The Silence spends only a portion of its runtime as a police procedural. Most of the time it’s more concerned with the collateral damage of these events. It plays out a bit like the good parts of season 1 of AMC’s “The Killing” (itself based on a 2007 Danish production). We see and feel the effect on the detectives, on the victims, on the families and even on the killer himself. Nobody likes pain and misery, and everyone wants to cover it up. Even, it seems, those who inflict it in the first place. The crimes depicted in The Silence are disturbing, but the film is relatively bloodless, spending little time on the grisly details. The crimes, in fact, are all the more disturbing for the blunt, matter-of-fact way in which they are presented.
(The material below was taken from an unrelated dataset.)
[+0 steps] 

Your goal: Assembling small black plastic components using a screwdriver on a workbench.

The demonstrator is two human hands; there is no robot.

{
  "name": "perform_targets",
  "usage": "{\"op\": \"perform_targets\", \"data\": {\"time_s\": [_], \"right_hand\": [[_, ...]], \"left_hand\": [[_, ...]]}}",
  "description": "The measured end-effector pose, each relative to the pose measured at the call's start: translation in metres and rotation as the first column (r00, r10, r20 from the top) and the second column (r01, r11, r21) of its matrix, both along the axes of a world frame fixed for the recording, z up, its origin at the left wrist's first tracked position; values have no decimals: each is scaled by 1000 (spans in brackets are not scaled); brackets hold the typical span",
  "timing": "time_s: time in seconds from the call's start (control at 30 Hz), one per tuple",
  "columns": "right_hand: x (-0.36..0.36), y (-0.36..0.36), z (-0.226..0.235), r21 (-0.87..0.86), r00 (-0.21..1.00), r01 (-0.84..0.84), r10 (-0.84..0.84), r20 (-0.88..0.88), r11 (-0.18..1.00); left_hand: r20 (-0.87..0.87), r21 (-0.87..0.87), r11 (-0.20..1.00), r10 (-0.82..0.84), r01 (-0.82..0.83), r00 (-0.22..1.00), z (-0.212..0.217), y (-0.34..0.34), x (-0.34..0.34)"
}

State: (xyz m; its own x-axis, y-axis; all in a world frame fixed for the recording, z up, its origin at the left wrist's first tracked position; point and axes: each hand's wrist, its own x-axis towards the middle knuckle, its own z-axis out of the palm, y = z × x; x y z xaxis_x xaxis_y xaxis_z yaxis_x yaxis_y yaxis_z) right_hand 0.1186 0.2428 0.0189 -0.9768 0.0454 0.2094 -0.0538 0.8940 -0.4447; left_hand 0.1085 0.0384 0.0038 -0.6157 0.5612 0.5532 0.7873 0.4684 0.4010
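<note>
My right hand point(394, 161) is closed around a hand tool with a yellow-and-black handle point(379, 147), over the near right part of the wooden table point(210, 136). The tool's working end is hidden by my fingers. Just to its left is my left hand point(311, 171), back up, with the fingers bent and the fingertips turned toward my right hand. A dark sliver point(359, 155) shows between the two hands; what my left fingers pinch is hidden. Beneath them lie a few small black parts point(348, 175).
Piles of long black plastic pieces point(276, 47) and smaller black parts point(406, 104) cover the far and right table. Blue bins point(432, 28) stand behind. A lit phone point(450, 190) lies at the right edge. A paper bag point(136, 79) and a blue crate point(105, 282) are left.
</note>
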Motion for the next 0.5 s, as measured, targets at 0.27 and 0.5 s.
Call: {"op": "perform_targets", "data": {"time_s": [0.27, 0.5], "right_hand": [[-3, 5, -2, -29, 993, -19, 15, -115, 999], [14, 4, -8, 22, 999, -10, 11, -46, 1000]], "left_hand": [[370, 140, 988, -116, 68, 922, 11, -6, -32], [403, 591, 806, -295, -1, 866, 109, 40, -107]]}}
But it’s the emotional and psychological weight of death that matters most here. It’s bearing down heavily on everyone in the cast. Pia’s mother is unable to move on thanks to her daughter’s brutal demise. Krischan is a raging mess of guilt because he failed to find the killer. David is forever on the edge of a breakdown thanks to his wife’s passing. Even Timo is tearing himself apart knowing what happened 23 years ago—and what his unwillingness to speak might have spawned.

Visually
The Silence is vivid and quite beautifully mounted. Scriptwise it’s a bit more subtle. The thematic connections between characters are slow to click into place. But as they do, the film becomes a taut, gripping look at a bunch of expertly acted characters desperate for some sort of closure. The film may not offer all of them exactly what they’re looking for, but in the process it gives viewers a bracing blast of Euro-style crime and punishment.